To gain some understanding regarding the extent to which households in upgraded neighborhoods in the study area were integrated into the formal economy, we derived several urban indicators. For comparison purposes, we derived all indicators for the pilot area, two nearby areas of similar characteristics that were not part of the pilot, and the city of Tirana.

We estimated several indicators (such as density of points of interest, proportion of urban land used, proportion of land covered with buildings, density of transportation facilities, and length of roads) using standard GIS methodologies. We derived two additional indicators—greenness and sky openness—from digital photos. “Greenness” refers not only to the presence of open green spaces (such as parks) but also to the number of trees that line streets and private lawns. There is substantial literature linking a higher level of greenness in a city with improved mental and physical health, increased productivity, and a reduction of carbon footprints (Li et al. 2015; Li and Ratti 2018; Seiferling et al. 2017). “Sky openness” refers to the proportion of the sky that can be seen from a given point (Fang, Liu, and Zhou 2020). In an urban setting, sky openness tends to be linked with building height— as building height increases, sky openness decreases (Xia, Yabuki, and Fukuda 2021).

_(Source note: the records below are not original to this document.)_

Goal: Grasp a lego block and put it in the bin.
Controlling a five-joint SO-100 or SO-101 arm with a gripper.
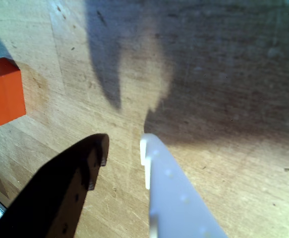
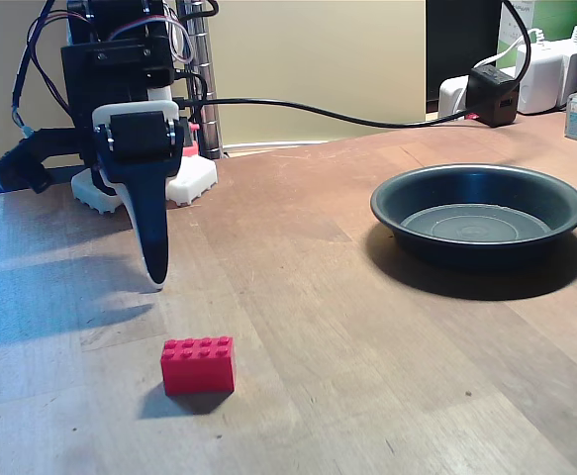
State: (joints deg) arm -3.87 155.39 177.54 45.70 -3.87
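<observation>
One lego block [image 2: 199, 364] lies nearest the fixed camera, resting flat on the wooden table [image 2: 367, 376] with its studs upward. It stands free, with nothing touching it. In the wrist view the same block [image 1: 4, 92] sits at the left edge, apart from both fingers.

One gripper [image 2: 155, 280] hangs behind the block in the fixed view, slightly to its left, tips pointing down and clear of the table surface. In the wrist view the gripper [image 1: 124, 151] shows two fingers, one black [image 1: 70, 188] and one white [image 1: 176, 198], parted with bare wood visible between them. The jaws are released and carry nothing.

One bin [image 2: 397, 213] sits further back on the right of the fixed view, well apart from the block and gripper. Its ringed bottom is bare.

One white robot base [image 2: 194, 178] stands at the rear left. A black cable [image 2: 318, 111] runs from the arm toward one black box [image 2: 493, 91] at the far right.
</observation>
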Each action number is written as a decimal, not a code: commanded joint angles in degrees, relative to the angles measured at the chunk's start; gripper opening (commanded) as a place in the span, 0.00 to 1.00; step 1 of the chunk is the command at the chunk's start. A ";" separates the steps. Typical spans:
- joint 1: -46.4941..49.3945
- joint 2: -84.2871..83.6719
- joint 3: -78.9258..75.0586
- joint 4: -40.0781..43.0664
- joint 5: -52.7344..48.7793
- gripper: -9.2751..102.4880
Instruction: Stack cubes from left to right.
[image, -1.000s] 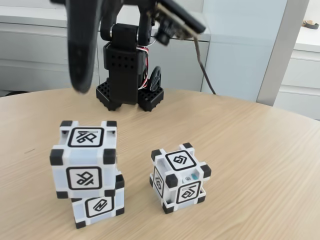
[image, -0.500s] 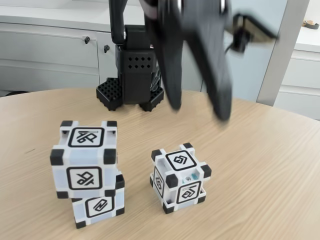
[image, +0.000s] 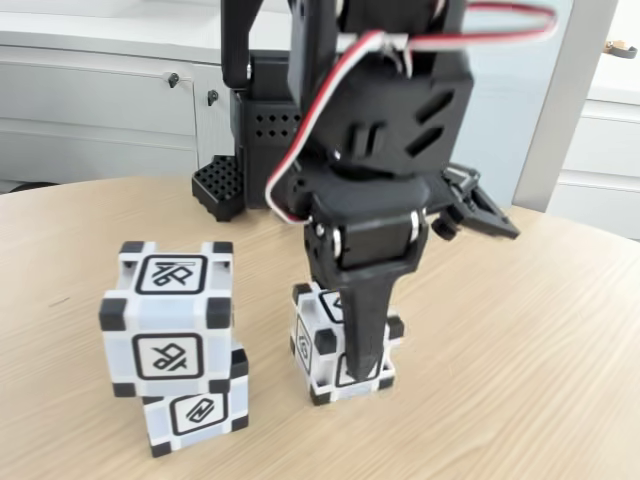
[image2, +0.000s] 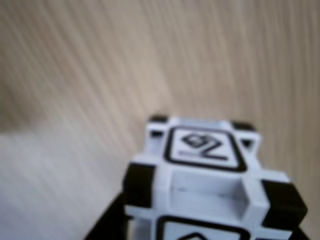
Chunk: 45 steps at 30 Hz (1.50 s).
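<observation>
On the round light-wood table (image: 520, 330), right of centre in the fixed view, the black two-finger gripper (image: 362, 355) stands down over the lone white plastic cube with black corners (image: 312, 345), one finger across its near face. It seems to be clasping that cube (the far finger is hidden). At the left, two matching cubes sit stacked, upper (image: 168, 320) on lower (image: 195, 412). The wrist view shows the lone cube (image2: 210, 175) close, blurred.
</observation>
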 joint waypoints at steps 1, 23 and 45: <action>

We derived the greenness and sky openness indicators using semantic segmentation, a computer vision technique. Standard GIS methodologies typically work with vector and raster data formats that represent different geographic features and attributes (such as roads, land parcels, and topography information). In contrast, computer vision—a field of artificial intelligence that enables computers to derive information from images and other visual input—primarily deals with image and video data and aims to recognize objects, identify patterns, and extract information from images. Semantic segmentation takes an image as an input and, using an algorithm that groups pixels that have similar visual characteristics, outputs an image in which each pixel has been classified as belonging to one of a group of specific predefined classes. Figure 2.4 illustrates the results of applying the semantic segmentation algorithm to some digital photos of Tirana.

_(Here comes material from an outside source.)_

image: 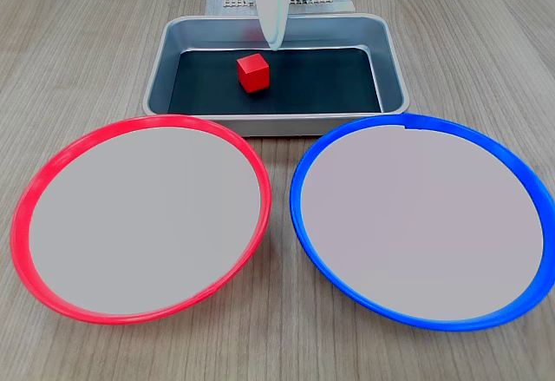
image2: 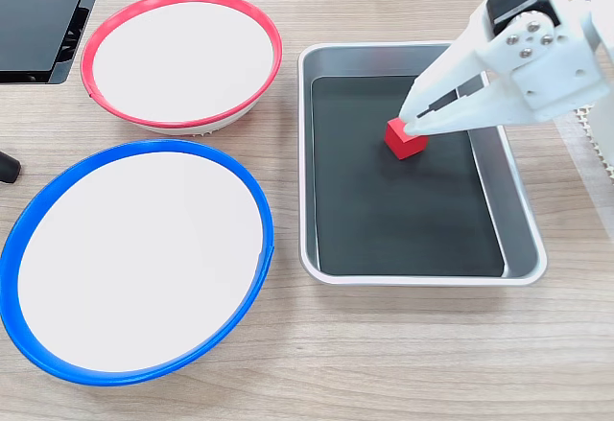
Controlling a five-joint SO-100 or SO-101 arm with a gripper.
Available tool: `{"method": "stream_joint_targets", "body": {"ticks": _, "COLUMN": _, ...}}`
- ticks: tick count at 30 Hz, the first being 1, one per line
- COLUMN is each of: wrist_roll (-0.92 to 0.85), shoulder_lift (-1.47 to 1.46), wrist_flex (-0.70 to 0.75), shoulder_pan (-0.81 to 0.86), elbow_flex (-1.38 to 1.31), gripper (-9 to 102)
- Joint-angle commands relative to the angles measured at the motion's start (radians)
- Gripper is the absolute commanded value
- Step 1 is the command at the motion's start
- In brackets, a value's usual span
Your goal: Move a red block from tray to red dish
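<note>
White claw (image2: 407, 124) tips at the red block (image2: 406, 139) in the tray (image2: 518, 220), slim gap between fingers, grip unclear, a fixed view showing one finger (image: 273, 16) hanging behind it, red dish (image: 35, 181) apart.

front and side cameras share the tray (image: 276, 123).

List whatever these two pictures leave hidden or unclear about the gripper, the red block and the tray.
- Gripper: in a fixed view its fingers overlap; whether they touch the red block cannot be told, nor how far they are open.
- Fingers: in a fixed view they show as one white shape, its top cut off by the upper edge.
- Tray: in a fixed view the fingers hide part of its far wall.
</note>
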Motion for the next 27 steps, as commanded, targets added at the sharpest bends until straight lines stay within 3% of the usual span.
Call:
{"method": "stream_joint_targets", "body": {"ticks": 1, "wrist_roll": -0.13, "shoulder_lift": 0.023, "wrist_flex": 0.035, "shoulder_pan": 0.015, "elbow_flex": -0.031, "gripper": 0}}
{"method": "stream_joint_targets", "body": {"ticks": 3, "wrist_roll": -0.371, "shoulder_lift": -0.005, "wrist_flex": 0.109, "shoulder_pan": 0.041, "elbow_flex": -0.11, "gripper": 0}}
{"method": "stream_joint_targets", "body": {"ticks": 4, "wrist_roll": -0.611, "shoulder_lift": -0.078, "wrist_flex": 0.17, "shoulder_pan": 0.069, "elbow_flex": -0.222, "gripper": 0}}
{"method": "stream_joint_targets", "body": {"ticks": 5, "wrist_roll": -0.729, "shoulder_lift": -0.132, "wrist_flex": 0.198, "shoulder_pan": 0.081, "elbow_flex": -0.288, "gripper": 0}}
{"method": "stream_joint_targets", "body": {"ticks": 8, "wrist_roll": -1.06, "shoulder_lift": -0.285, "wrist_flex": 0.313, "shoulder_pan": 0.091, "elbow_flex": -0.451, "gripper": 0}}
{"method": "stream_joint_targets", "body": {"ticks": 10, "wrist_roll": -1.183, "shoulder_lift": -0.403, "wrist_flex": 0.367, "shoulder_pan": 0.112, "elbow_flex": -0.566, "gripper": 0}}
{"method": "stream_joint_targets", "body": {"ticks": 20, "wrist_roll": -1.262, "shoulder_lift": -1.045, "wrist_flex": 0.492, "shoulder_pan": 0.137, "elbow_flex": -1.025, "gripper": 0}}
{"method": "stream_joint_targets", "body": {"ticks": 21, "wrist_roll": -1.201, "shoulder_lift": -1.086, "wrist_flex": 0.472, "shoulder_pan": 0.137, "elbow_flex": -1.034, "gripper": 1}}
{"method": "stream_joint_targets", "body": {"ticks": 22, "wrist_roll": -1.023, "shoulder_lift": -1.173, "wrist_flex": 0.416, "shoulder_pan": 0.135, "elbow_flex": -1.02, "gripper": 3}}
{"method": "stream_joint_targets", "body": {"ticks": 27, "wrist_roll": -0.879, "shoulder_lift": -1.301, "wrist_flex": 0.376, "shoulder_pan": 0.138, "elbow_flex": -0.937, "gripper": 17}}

Figure 2.4. Examples of Semantic Segmentation

The theory of action diagram shows three interrelated areas that define the quality of the World Bank’s early response.

Figure 2.4. Examples of Semantic Segmentation

Source: Independent Evaluation Group.

Note: The top row of images presents photographs of the city of Tirana extracted from Mapillary, a crowdsourced open platform that allows users to upload geotagged photos. The corresponding images in the bottom row show the output from application of the semantic segmentation algorithm.

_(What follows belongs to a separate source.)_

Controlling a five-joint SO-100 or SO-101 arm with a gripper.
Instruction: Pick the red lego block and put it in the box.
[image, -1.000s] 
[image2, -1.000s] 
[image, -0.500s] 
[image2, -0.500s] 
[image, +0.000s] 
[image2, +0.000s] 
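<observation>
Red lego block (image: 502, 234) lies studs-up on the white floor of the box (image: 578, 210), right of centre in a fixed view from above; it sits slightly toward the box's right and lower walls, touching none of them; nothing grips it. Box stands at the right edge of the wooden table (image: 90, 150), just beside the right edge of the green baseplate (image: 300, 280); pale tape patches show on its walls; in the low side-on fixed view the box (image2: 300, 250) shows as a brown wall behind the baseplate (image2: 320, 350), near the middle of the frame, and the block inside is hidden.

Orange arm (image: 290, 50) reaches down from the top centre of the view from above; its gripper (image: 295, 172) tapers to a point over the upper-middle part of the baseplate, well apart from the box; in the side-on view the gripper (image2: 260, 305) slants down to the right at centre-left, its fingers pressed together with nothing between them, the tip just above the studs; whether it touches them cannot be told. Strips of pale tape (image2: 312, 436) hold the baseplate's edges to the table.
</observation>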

As the images in figure 2.4 demonstrate, the semantic segmentation algorithm greatly simplifies the level of detail in input photos. However, this simplification allows various features present in a photo (such as roads, buildings, vegetation, sky, and cars) to be clearly identified as belonging to a particular image class because each feature is colored with a specific shade. These classes can then be used to derive various indicators for further analysis. Although in this particular analysis, we were interested in measurement and in obtaining some descriptive statistics, indicators obtained from semantic segmentation can also be integrated as an input for econometric analyses (see, for example, Suzuki et al. 2023).

Modern semantic segmentation algorithms, such as the one we used for this analysis, are built based on a neural network architecture. Neural networks are a computational paradigm based on interconnected nodes in a layered structure that aims to mimic the way the human brain learns and processes information. For this analysis, we used the PixelLib Python library,5 which implements a semantic segmentation algorithm based on a convolutional neural network—a type of artificial neural network used to analyze imagery—pretrained on the state-of-the art ADE20K data set.6 ADE20K includes more than 27,000 images of urban scenes manually annotated across more than 150 classes.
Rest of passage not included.